- TASK TO CARRY OUT:
Write out the data below in full, unchanged, minus the images.

┏━━

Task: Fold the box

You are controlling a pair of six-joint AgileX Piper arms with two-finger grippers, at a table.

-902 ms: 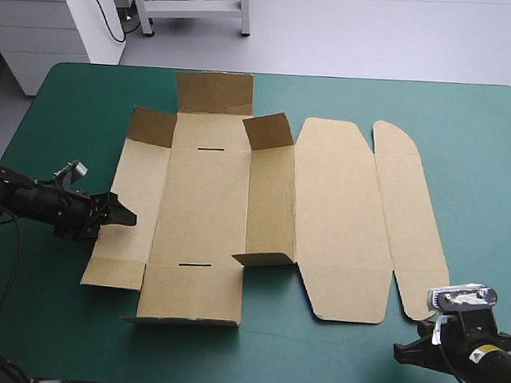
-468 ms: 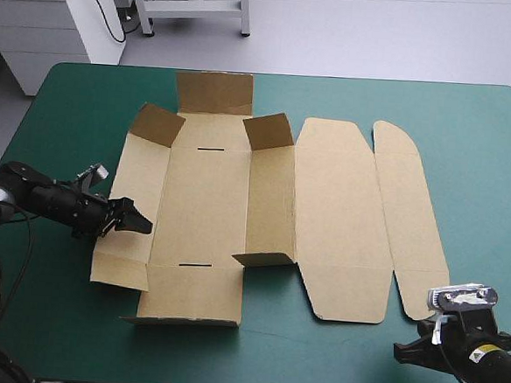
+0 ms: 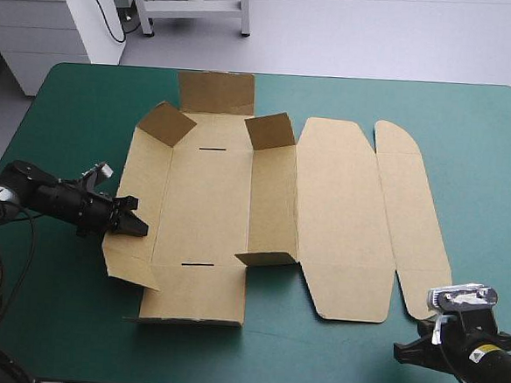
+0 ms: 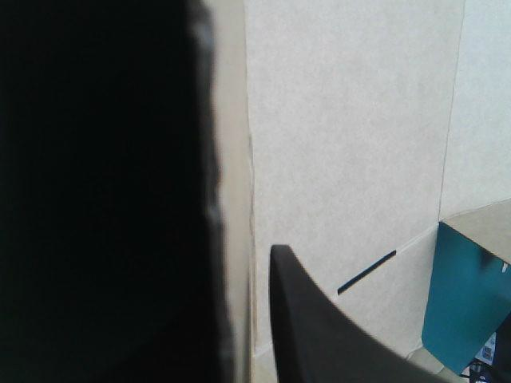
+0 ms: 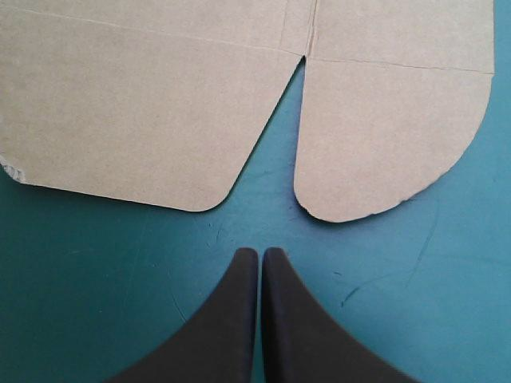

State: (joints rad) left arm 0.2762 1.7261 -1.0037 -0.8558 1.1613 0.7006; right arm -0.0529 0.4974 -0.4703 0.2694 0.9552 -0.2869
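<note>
The brown box [image 3: 206, 206] lies mostly flat on the teal-green cover, with short flaps standing at its corners. Its left side panel [image 3: 143, 175] is tilted up off the table. My left gripper [image 3: 133, 225] pinches that panel's outer edge near the front. In the left wrist view the board [image 4: 351, 144] fills the picture, and a thin strip of it runs between the two black fingers [image 4: 311, 319]. The lid panel [image 3: 341, 215] and rounded flap [image 3: 408, 202] lie flat on the right. My right gripper [image 5: 260, 254] is shut and empty, just short of the lid panel [image 5: 136, 112] and the flap [image 5: 391, 128].
Teal-green cover [image 3: 477, 163] stretches between the rounded flap and the table's right edge. The right gripper [image 3: 400, 351] sits at the table's near right corner. A strip of cover runs along the near edge in front of the box.
My left gripper moved right onto the box's left side panel and its fingers came together on it. That panel's edge lifted and the far left corner flap swung inward. The right arm stayed still.
</note>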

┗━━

- OUTPUT OF THE EXERCISE:
Task: Fold the box

You are controlling a pair of six-joint AgileX Piper arms with two-finger grippers, at a table.

-902 ms: 
-468 ms: 
+0 ms: 
+0 ms: 
+0 ms: 

State: (joints rad) left arm 0.2762 1.7261 -1.0037 -0.8558 1.1613 0.7006; right arm -0.0529 0.4974 -0.4703 0.2694 0.9552 -0.2869
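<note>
The brown box [image 3: 206, 206] lies mostly flat on the teal-green cover, with short flaps standing at its corners. Its left side panel [image 3: 143, 175] is tilted up off the table. My left gripper [image 3: 133, 225] pinches that panel's outer edge near the front. In the left wrist view the board [image 4: 351, 144] fills the picture, and a thin strip of it runs between the two black fingers [image 4: 311, 319]. The lid panel [image 3: 341, 215] and rounded flap [image 3: 408, 202] lie flat on the right. My right gripper [image 5: 260, 254] is shut and empty, just short of the lid panel [image 5: 136, 112] and the flap [image 5: 391, 128].
Teal-green cover [image 3: 477, 163] stretches between the rounded flap and the table's right edge. The right gripper [image 3: 400, 351] sits at the table's near right corner. A strip of cover runs along the near edge in front of the box.
My left gripper moved right onto the box's left side panel and its fingers came together on it. That panel's edge lifted and the far left corner flap swung inward. The right arm stayed still.
</note>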

That concludes the output for this exercise.